3日間、俺は生きてられるのか?と悩み始めたマッチョを他所にリィに説教された。しかし、リィに何か釈明はあるかと聞かれたので、料理長から習った見たく無いものへの対処法と台所の潜伏者の話をしたらあっさり解放された。


『そうネ…。確かに、汗が滴ろうが鍛えた筋肉はイイ筋肉…ケド頭部だけ残念…見たくない気持ちは分かるワ。でも…!このマッチョ、筋肉だけはイイのヨ…!』


マッチョを殺ると残念ながら筋肉も死んでしまうので、筋肉の為にマッチョは生かしてやろうという話でまとまった。

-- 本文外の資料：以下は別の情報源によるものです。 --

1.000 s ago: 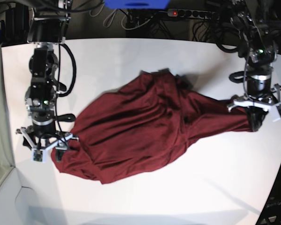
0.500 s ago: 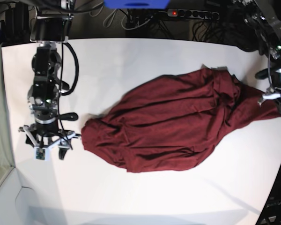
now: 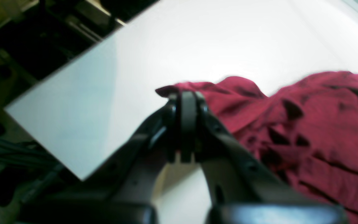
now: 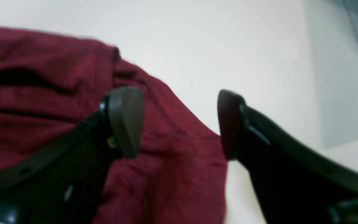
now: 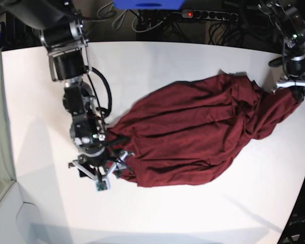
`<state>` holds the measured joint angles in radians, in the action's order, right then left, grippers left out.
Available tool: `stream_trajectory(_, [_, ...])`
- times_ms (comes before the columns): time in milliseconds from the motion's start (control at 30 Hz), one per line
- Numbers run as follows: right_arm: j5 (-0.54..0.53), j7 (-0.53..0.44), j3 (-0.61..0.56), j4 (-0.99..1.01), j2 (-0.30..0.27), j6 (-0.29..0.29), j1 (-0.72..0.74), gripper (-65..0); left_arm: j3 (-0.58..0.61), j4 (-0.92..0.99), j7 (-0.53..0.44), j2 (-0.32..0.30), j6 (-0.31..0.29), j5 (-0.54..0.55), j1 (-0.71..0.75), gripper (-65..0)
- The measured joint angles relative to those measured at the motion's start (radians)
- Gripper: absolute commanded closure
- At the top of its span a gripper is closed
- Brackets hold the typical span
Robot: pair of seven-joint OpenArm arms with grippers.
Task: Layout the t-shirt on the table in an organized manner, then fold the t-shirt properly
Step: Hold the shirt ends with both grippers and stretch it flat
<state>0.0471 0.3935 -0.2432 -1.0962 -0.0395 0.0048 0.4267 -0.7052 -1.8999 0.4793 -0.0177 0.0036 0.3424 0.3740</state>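
Two wrist views tell you what base hides: left gripper (image 3: 187, 102) clenched on the wrinkled maroon fabric t-shirt (image 5: 203, 129), right gripper (image 4: 179, 121) spread wide over its edge. Shirt lies bunched across the white smooth table (image 5: 157, 66); black cables (image 5: 157, 20) crowd the far edge.

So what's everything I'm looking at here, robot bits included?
Wrinkled dark red fabric t-shirt: one, maroon, bunched across the middle and right of the table.
Large smooth white table: one, white, under everything.
Black power strip: one, red light, behind the table's far edge.
Blue object: one, top edge, partly cut off.
Left gripper: one, black, shut on the t-shirt's end.
Right gripper: one, black, open over the t-shirt's other edge.
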Motion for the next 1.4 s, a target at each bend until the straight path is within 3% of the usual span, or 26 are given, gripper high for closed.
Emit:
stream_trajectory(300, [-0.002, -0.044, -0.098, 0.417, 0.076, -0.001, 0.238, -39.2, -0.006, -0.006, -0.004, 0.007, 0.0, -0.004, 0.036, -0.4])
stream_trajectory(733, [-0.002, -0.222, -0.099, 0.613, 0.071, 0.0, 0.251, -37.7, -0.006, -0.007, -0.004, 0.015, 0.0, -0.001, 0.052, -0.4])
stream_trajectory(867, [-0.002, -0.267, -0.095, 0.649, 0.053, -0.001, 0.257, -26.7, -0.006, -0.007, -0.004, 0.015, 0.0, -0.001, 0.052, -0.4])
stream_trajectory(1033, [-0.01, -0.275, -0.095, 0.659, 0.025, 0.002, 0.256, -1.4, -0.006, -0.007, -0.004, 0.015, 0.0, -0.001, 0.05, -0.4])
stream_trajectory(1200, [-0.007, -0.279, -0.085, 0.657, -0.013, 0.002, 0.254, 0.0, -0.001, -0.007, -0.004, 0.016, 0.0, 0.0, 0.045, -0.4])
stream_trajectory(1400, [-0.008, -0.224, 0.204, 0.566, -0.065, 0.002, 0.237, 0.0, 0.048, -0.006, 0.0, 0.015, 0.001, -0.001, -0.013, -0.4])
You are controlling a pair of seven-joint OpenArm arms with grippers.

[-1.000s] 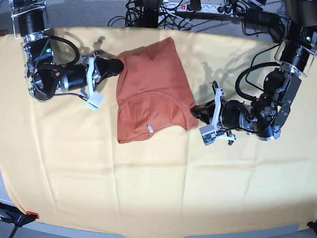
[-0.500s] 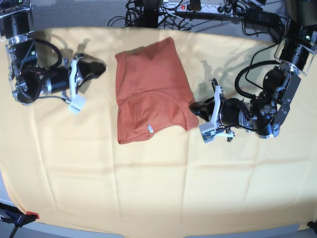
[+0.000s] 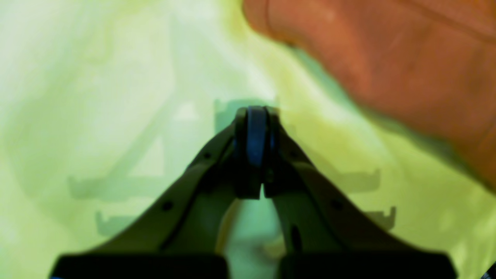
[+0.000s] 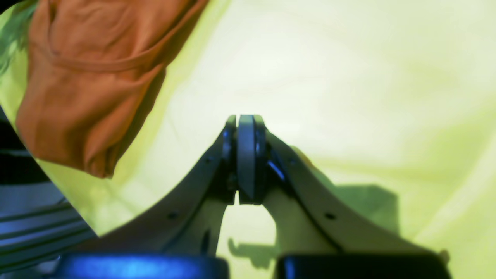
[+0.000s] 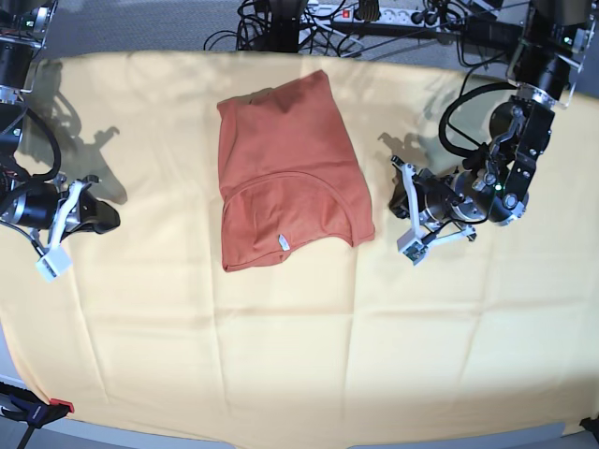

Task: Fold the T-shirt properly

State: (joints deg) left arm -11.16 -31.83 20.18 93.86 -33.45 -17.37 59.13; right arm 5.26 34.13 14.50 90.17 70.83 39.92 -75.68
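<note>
One T-shirt (image 5: pixel 285 178), rust-orange and folded into a compact shape, white tag showing, lies mid-worktop (image 5: pixel 309 355) on one yellow cloth. Two arms flank it: left gripper (image 5: pixel 404 213) and right gripper (image 5: pixel 98 217), fingers clenched, holding nothing.

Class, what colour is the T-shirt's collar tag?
White, on the tag; it shows best in the base view.

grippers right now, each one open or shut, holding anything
Left tool: shut, empty, beside the T-shirt.
Right tool: shut, empty, clear of the shirt.
</note>
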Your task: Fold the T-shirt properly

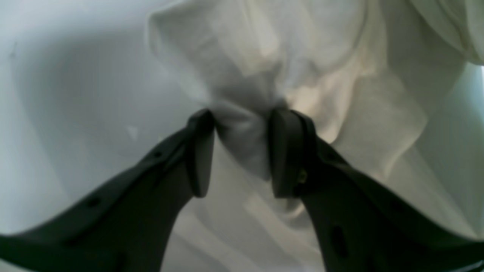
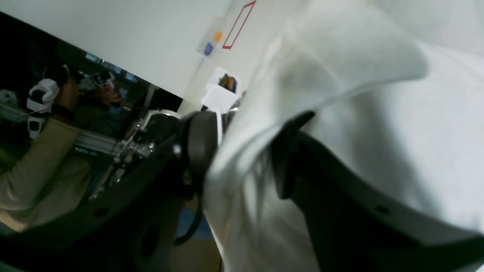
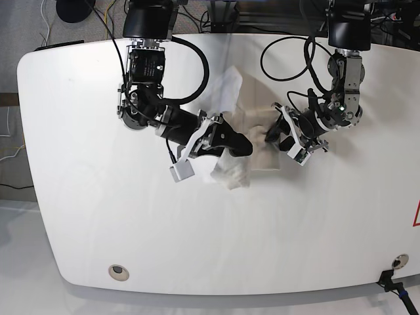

「リィと筋肉の為に今回は大人しく護衛されてやろう。うっかり殺さないように気を付ける。よろしくマッチョ」

「色々癪な言い方だが仕方ねえ。護衛してやるからありがたく思えよアリンコ」

「…うっかり魔獣解体用包丁でブッツンしないよう気をつけるとしよう」

「お前はマウント取らないと死ぬ病か何かにかかってるのか…?」


いや、女性に対してならいくらでも謙るどころか喜んで踏み台になるのだが、輩は踏みつけて砕くものと教わったものだから。勿論料理長に。配下は女性だろうが子供だろうが我の前に平伏させるのが道理だと言ってきかなかった。我フェミニストなのに。


「とりあえず、我を下に見ようとする男は1人残らず足蹴にしてやりたいとは思っている」


我、男に見下されて喜ぶ趣味は持ち合わせておらんからな!

リィも同意見らしい。流石我が相棒!


『アタシみたいなイイ女が、ご主人以外に伏せなんてしないワ!アタシより低く平伏すがいいワ!オホホホホ!!』


……なんかちょっと、違う気がするけど、まあよかろう!それよりも今は今日から2泊分の寝床の方が大事だ!


その後リィはまた我の頭の上に陣取り、門をくぐった。時刻は既に暮れの2ルタ。マッチョの体力が無いせいで…。つつがなく宿を取り、食事も取り、少し早いが、さあ明日に備えて就寝……。しそうになって思い出した。



マフェル食べてない!!



……と、いうわけで。


「迷宮探索と宝石採掘行くぞ」

「今からかよッ!?」


我が寝たと思って酒場に行こうとしていたマッチョを引きずり、マフェルを持って迷宮へと足を伸ばしたのだった。